La Media Luna Roja iraní elevó este martes a 787 el número de muertos en Irán como consecuencia de los ataques conjuntos lanzados por Israel y Estados Unidos desde el pasado sábado.
La cifra actualiza el balance previo de 742 víctimas y consolidó este conflicto como uno de los más letales de la región en las últimas décadas.
En línea con ese dato, el organismo humanitario confirmó que la gran mayoría de los fallecidos son civiles. Por su parte, la organización iraní de derechos humanos HRANA, con sede en Washington, también documentó las bajas e indicó que los bombardeos alcanzaron más de 130 ciudades del país.
Confirman daños en la principal planta de enriquecimiento de uranio de Irán
En este contexto de escalada, el director general del Organismo Internacional de Energía Atómica (OIEA), Rafael Grossi, advirtió ante el Consejo de Seguridad de la ONU que los ataques militares contra instalaciones nucleares iraníes comprometieron gravemente la seguridad de estas y podrían suponer riesgos serios si la situación se agrava.
En línea con esa advertencia, el organismo informó este martes sobre “daños recientes” en los edificios de acceso de la planta subterránea de enriquecimiento de uranio de Natanz, en el centro de Irán, aunque subrayó que no se esperan “consecuencias radiológicas”.
El OIEA precisó que su valoración se basó en imágenes satelitales y que, por el momento, el análisis no apunta a nuevos daños en el interior del complejo subterráneo.

Cabe señalar que la planta de Natanz ya había quedado gravemente dañada durante el conflicto de junio pasado, en la denominada Guerra de los 12 días entre Estados Unidos, Israel e Irán.
En aquella oportunidad, la infraestructura eléctrica del complejo —incluido el edificio principal de suministro, los generadores de emergencia y los de respaldo— fue destruida, lo que afectó las miles de centrifugadoras ubicadas en sus salas subterráneas.

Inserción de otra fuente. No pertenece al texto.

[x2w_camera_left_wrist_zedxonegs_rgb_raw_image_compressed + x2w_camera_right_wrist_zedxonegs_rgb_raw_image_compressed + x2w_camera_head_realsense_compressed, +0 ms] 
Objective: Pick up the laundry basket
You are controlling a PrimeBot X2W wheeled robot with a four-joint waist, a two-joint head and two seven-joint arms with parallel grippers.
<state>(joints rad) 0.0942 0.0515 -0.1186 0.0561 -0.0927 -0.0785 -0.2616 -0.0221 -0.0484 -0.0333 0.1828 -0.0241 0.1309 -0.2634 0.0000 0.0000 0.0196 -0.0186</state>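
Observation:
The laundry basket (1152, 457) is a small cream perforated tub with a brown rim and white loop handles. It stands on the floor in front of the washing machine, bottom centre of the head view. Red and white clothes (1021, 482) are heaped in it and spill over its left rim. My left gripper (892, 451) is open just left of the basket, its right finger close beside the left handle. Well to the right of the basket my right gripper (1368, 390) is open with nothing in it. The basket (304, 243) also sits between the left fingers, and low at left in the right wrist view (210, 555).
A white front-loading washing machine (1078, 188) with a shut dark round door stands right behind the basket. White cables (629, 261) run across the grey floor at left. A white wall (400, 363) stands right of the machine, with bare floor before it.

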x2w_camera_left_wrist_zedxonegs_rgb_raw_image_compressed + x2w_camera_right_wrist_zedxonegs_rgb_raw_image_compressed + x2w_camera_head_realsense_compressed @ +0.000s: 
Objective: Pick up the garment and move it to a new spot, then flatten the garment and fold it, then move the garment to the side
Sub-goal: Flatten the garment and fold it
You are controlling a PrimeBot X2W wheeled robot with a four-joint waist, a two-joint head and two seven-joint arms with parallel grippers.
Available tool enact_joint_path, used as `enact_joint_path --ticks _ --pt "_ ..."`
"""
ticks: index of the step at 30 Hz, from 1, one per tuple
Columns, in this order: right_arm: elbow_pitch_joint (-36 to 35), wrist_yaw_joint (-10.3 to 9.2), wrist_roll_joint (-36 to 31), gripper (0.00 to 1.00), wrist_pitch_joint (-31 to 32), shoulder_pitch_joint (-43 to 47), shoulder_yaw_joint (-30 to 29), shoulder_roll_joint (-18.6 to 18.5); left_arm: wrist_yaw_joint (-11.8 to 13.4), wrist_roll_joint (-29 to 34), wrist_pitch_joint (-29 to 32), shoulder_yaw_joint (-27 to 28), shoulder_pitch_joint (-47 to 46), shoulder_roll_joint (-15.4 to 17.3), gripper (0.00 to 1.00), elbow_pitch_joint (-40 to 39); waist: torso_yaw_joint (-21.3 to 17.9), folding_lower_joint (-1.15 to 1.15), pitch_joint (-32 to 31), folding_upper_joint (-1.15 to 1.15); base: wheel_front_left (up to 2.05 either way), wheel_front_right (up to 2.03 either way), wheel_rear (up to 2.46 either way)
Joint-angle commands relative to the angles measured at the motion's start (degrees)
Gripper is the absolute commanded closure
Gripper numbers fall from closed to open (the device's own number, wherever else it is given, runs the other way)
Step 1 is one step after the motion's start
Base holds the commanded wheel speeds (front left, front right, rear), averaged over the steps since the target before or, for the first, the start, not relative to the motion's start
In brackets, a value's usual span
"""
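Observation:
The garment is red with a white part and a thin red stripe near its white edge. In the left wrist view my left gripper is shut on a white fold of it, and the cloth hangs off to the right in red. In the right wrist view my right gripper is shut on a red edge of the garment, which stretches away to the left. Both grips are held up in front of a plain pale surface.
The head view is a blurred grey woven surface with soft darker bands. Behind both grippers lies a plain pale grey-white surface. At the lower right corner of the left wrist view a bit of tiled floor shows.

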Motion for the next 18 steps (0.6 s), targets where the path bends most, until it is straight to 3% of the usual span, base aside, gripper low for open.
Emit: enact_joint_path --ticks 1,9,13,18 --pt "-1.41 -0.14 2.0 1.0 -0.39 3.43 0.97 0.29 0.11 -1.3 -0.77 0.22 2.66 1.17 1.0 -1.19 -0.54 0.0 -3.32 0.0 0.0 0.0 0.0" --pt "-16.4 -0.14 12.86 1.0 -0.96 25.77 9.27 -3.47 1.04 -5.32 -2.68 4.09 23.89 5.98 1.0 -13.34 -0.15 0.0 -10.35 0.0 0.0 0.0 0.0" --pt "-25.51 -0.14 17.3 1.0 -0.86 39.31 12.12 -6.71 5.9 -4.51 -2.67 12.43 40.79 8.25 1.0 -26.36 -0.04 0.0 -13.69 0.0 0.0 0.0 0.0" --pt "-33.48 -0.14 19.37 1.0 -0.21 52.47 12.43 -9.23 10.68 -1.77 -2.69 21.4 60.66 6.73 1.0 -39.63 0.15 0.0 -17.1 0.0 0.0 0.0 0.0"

La confirmación de los nuevos daños llegó después de que el embajador iraní ante el OIEA, Ali Reza Najafi, asegurara el lunes en Viena que Israel y Estados Unidos habían atacado nuevamente la planta.
En declaraciones durante la Junta de Gobernadores del organismo, el diplomático calificó los bombardeos de “ilegales, criminales y brutales” y acusó a Washington de actuar con “mentiras y engaño” en medio de negociaciones en curso y días antes de una reunión técnica prevista en la capital austriaca.
No obstante, el día anterior, Grossi había reconocido que no disponía de información que confirmara nuevos ataques contra instalaciones nucleares en Irán y que el organismo aún no había podido comunicarse con el regulador nuclear iraní.

Además de los daños confirmados en Natanz, el jefe del OIEA advirtió que cualquier ataque contra la central nuclear operativa de Bushehr podría provocar una fuga radiactiva masiva en toda la región y que el régimen mundial de no proliferación nuclear podría “desmoronarse” si no se retoma el diálogo.
La preocupación surge en un momento en el que el conflicto ya se expandió a múltiples frentes regionales, con ataques de grupos aliados de Irán en el Golfo Pérsico y explosiones reportadas en ciudades como Dubái, Abu Dhabi y Doha.
Ante ese panorama, el Departamento de Estado de Estados Unidos instó a sus ciudadanos a abandonar Medio Oriente de inmediato.